# A Seq2seq model for generating tweets

In [16]:
import numpy as np
import pandas as pd
import data_load_seq2seq_utils as s2s_util
import data_load_utils as util
from importlib import reload

util = reload(util)
s2s_util = reload(s2s_util)

In [17]:
tweets_orig = util.read_tweet_data('data/emojis_homemade.csv')
tweets_additional_0 = util.read_tweet_data('data/emojis_additional.csv')

tweets=pd.DataFrame.append(tweets_orig, tweets_additional_0)


In [52]:
tweets = util.filter_tweets_min_count(tweets, min_count=1000)
tweets.reset_index()


tweets['text'] = util.filter_text_for_handles(tweets['text'])

# After the filtering, remember to append a \n character to each tweet

In [53]:
tweets.head()

Unnamed: 0,text,emoji
0,RT [VID] 181023 - Foi adicionada a letra D no ...,©
1,RT 181023 Kris Wu Studio update (3/3)Legendary...,💫
2,RT Now you are watching Indian SuperStar with ...,😎
3,dats for keeps,💛
6,Holy shit no I think.,😩


In [54]:
tweets.shape

(645016, 2)

Define the set of characters that we'll use to encode our text data:

In [55]:
# Create dicts for character/emoji to index conversion

chars_univ, chars_univ_idx = s2s_util.get_universal_chars_list()

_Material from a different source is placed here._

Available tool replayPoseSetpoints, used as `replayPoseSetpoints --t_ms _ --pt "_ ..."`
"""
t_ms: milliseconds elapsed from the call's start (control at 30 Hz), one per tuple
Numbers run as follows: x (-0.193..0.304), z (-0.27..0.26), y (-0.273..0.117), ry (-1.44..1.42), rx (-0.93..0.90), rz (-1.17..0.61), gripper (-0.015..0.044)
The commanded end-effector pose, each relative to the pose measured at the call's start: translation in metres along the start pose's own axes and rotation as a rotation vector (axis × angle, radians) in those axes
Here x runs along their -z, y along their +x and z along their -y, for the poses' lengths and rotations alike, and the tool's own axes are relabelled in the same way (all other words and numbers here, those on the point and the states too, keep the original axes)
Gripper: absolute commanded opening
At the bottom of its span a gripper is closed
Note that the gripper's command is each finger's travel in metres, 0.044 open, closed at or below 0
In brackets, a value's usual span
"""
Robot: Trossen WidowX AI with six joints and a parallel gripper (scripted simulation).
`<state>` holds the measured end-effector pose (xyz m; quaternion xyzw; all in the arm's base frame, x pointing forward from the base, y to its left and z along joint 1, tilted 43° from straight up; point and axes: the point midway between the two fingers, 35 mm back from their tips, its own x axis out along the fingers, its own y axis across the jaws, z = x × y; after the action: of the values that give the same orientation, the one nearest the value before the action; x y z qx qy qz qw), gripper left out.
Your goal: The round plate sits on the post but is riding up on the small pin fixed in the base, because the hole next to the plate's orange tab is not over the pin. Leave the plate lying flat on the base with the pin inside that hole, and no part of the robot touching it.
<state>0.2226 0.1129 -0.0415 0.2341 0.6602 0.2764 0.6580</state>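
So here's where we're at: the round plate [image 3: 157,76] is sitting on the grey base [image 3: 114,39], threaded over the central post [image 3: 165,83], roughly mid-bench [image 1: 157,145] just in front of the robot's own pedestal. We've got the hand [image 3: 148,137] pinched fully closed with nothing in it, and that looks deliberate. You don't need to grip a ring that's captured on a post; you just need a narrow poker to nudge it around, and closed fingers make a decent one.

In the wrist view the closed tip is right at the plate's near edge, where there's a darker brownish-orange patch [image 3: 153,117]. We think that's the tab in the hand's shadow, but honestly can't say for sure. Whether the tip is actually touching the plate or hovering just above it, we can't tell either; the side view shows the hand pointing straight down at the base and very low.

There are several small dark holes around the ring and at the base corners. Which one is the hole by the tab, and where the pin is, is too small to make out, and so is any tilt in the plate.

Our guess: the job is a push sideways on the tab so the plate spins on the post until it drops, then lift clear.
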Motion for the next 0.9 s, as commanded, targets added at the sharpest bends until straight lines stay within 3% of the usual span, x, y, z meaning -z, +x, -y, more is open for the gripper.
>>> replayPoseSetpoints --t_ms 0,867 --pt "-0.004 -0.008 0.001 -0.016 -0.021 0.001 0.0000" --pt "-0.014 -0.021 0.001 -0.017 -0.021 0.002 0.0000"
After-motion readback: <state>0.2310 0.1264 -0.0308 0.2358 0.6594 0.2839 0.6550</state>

emojis = sorted(list(set(tweets['emoji'])))
emoji_idx = dict((emoji, emojis.index(emoji)) for emoji in emojis)

In [56]:
TRAIN_SIZE = 2**19 # 8192  try 131072 = 2**18 for production
DEV_SIZE = 2**14   # 8192  try 8192 = 2**13 for production

TWEETS_PER_BATCH = 2048
MAX_TWEET_LENGTH = 160
n_train_batches = TRAIN_SIZE / TWEETS_PER_BATCH
n_dev_batches = DEV_SIZE / TWEETS_PER_BATCH

print ("n_train_batches:", n_train_batches)
print ("n_dev_batches:", n_dev_batches)

tweets_train = tweets.iloc[0:TRAIN_SIZE] # 8192 = 2**13
tweets_dev = tweets.iloc[TRAIN_SIZE:TRAIN_SIZE+DEV_SIZE] # 2048 = 2**11

n_train_batches: 256.0
n_dev_batches: 8.0


In [57]:
tweets_train.shape

(524288, 2)

In [58]:
train_generator = s2s_util.xy_generator(tweets_train, emoji_indices=emoji_idx)
dev_generator = s2s_util.xy_generator(tweets_dev, emoji_indices=emoji_idx)

In [59]:
([emoj, x], y) = train_generator.__next__()
#e = emoj.reshape(64, 1, 111)
x.shape


(64, 161, 94)

Now we're going to use the algorithm from the Keras example of a seq2seq model.
We'll supply the emoji to the encoder LSTM which will encode it into two state vectors,
and the decoder LSTM will be trained on the tweets using teacher forcing.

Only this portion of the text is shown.